:: ASSIGNMENT ::
Run through the records and, wherever a line holds the word "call", return that line.
(RECORDS TO USE Opens)
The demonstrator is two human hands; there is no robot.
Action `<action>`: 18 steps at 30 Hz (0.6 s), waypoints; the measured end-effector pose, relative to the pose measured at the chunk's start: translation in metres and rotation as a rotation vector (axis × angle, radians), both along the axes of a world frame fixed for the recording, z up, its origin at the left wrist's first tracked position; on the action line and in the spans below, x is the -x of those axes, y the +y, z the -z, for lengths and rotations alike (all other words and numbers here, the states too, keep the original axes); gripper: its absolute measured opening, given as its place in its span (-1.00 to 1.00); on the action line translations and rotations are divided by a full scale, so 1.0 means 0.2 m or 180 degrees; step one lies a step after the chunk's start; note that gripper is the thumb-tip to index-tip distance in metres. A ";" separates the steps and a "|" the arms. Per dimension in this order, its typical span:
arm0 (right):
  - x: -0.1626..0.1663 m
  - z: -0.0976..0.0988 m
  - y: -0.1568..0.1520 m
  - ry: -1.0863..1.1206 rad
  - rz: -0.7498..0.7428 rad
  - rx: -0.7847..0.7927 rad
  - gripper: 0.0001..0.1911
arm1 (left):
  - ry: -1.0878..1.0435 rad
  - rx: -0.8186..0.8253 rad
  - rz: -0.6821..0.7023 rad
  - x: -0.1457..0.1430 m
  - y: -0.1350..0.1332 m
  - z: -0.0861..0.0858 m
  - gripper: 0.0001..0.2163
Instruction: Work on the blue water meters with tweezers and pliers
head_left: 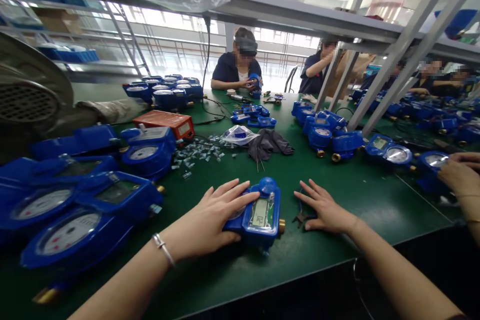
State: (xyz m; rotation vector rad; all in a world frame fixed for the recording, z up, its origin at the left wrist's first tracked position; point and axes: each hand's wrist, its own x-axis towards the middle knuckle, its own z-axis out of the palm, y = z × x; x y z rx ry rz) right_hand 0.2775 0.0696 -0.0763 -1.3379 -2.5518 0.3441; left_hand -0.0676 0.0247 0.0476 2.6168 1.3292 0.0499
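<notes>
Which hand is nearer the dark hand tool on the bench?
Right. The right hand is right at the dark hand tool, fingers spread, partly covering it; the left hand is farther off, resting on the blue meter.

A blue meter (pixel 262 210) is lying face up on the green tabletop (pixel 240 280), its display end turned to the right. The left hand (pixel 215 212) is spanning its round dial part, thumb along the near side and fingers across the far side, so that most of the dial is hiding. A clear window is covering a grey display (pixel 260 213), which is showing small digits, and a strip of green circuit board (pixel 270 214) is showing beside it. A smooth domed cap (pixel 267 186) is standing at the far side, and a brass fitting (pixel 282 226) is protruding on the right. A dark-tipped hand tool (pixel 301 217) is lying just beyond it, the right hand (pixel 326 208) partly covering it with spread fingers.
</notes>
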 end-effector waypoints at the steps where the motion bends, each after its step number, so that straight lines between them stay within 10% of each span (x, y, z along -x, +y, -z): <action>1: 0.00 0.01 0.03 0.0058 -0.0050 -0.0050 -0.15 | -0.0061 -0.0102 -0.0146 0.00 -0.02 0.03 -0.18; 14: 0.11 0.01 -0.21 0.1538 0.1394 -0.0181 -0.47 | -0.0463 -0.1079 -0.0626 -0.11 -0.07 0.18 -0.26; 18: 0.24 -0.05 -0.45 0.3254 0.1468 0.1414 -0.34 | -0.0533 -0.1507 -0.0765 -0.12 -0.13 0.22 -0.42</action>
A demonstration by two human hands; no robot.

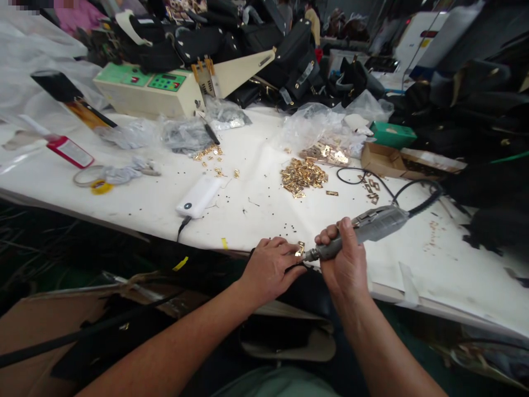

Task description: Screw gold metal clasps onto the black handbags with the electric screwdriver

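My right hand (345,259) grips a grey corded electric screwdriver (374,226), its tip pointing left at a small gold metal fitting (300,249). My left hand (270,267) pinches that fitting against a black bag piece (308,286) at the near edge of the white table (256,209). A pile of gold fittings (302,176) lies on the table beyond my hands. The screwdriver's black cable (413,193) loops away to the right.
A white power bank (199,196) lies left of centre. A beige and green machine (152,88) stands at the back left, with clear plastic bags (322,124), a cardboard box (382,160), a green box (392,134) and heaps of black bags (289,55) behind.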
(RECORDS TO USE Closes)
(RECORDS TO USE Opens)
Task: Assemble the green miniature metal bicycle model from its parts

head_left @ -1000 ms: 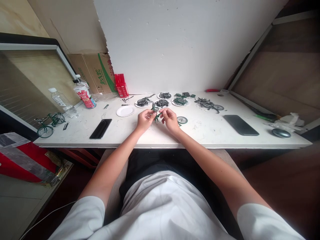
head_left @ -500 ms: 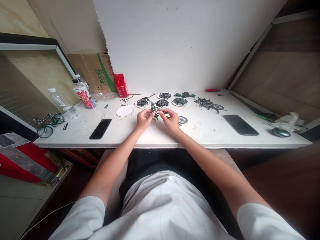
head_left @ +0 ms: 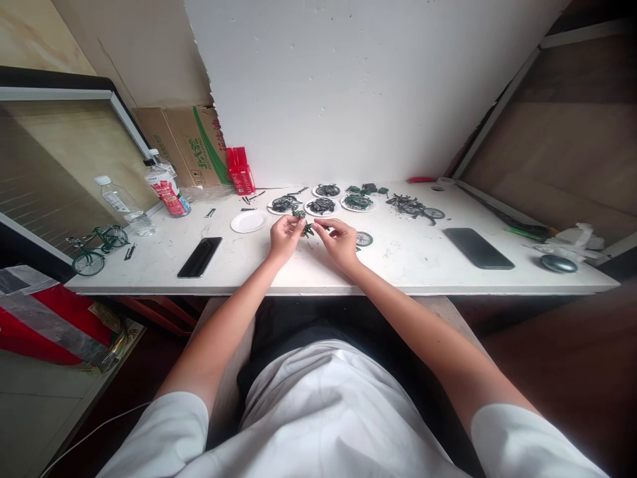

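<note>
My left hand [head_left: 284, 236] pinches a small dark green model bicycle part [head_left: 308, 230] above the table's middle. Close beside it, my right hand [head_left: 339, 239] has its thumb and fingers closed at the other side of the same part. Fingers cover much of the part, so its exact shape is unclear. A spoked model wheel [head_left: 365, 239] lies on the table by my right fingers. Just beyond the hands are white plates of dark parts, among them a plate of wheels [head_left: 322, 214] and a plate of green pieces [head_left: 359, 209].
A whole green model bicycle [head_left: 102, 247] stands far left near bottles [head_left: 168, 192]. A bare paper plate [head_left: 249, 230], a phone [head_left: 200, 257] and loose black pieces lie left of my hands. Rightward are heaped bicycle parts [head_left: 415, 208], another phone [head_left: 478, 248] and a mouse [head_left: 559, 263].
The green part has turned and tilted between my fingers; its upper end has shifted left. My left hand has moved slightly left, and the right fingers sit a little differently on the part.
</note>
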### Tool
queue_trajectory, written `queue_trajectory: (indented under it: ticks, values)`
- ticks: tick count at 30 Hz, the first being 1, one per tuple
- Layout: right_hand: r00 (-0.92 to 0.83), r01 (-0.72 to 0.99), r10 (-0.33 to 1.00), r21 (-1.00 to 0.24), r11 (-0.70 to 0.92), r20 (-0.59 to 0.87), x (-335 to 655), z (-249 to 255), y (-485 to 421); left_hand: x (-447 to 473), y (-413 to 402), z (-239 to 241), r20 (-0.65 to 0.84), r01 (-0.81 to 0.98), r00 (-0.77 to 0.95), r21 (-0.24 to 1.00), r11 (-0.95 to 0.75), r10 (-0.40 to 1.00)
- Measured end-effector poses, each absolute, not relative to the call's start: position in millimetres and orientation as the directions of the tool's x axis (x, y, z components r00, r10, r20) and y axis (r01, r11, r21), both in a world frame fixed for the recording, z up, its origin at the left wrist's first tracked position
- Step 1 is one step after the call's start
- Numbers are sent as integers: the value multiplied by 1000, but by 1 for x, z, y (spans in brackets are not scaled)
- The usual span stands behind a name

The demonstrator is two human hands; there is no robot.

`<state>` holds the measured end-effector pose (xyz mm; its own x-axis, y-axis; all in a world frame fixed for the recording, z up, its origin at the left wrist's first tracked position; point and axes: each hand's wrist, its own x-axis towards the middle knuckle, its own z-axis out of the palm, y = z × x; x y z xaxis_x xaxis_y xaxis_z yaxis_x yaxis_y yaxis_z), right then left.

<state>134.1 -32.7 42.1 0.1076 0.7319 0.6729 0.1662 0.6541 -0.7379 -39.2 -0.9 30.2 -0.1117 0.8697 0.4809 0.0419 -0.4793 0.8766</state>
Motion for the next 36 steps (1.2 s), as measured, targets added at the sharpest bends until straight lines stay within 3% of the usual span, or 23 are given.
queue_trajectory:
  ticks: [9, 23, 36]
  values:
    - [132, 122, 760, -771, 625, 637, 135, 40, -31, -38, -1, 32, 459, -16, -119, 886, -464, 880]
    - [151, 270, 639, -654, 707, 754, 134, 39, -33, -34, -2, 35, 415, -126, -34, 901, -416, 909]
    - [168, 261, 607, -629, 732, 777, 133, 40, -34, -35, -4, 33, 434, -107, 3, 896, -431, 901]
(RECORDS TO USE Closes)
:: ANSWER SPACE ::
- Measured end-effector poses, each absolute, not relative to the call's start: position in millimetres and orientation as the directions of the tool's x axis (x, y, z components r00, r10, r20) and y axis (r01, r11, r21), both in a world frame fixed for the recording, z up, its origin at the left wrist's first tracked position
- Step 1 is one step after the call's start

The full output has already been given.